-- What to do --
Your answer should hold each line of the material that contains the word "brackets".

-- Source data --
########
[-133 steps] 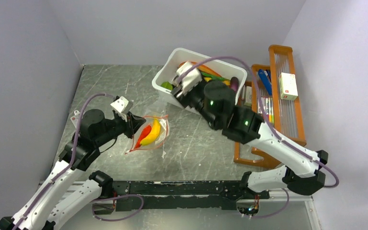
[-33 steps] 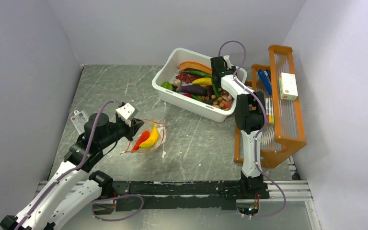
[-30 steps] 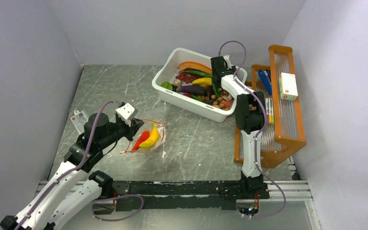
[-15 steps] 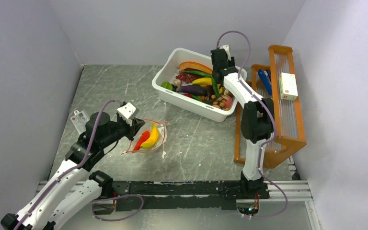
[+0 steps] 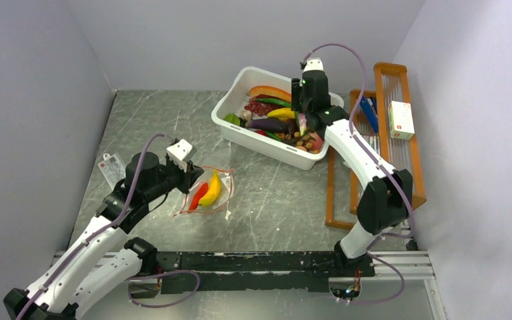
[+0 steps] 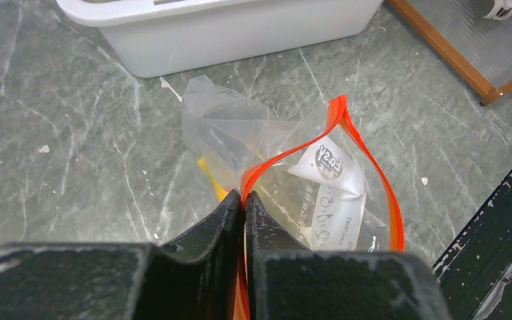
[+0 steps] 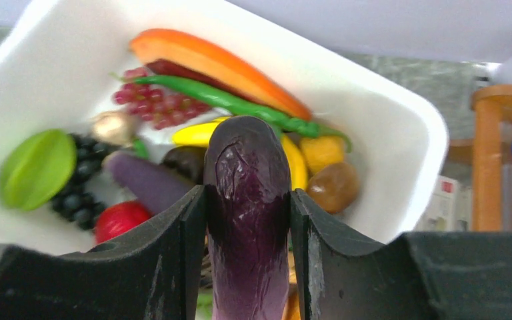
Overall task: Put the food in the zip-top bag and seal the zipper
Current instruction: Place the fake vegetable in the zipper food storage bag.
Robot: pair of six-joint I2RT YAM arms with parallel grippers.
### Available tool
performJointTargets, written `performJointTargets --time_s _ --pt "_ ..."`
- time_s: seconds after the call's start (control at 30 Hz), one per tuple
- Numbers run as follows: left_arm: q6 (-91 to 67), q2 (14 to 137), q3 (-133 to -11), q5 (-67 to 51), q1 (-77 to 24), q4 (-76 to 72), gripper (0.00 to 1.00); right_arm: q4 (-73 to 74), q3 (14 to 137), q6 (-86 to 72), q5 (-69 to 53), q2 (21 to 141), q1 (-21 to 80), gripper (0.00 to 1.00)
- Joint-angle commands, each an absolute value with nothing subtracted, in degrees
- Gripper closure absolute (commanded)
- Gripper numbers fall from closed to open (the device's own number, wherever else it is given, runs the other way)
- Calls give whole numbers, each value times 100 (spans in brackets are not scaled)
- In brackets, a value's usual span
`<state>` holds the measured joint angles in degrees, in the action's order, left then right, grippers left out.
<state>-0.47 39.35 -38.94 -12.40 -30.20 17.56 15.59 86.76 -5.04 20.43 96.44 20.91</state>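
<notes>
The zip-top bag (image 5: 208,192) lies on the table at centre left, clear and crinkled, with a yellow banana (image 5: 213,189) and a red pepper (image 5: 199,195) inside. My left gripper (image 5: 192,175) is shut on its orange-red zipper (image 6: 367,167) at one corner, and the mouth gapes open beside the white label (image 6: 327,163). My right gripper (image 7: 248,200) is shut on a purple eggplant (image 7: 247,167), which stands upright between the fingers above the white tub (image 5: 267,143). More food fills the tub: an orange carrot (image 7: 213,60), a green bean, red grapes and a green leaf shape.
An orange wooden rack (image 5: 400,143) stands right of the tub, with pens, a blue tool (image 5: 368,113) and a white box (image 5: 401,120). A small white tag (image 5: 111,167) lies at the left. A black rail (image 5: 253,261) runs along the near edge.
My right gripper has risen out of the tub with the eggplant while its elbow swung out to the right. The left gripper has shifted slightly right with the bag's edge.
</notes>
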Motion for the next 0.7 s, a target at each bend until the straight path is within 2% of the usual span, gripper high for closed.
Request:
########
-- Response box --
- Calls give whole numbers, each value times 100 (spans in brackets are not scaled)
- In brackets, a value's usual span

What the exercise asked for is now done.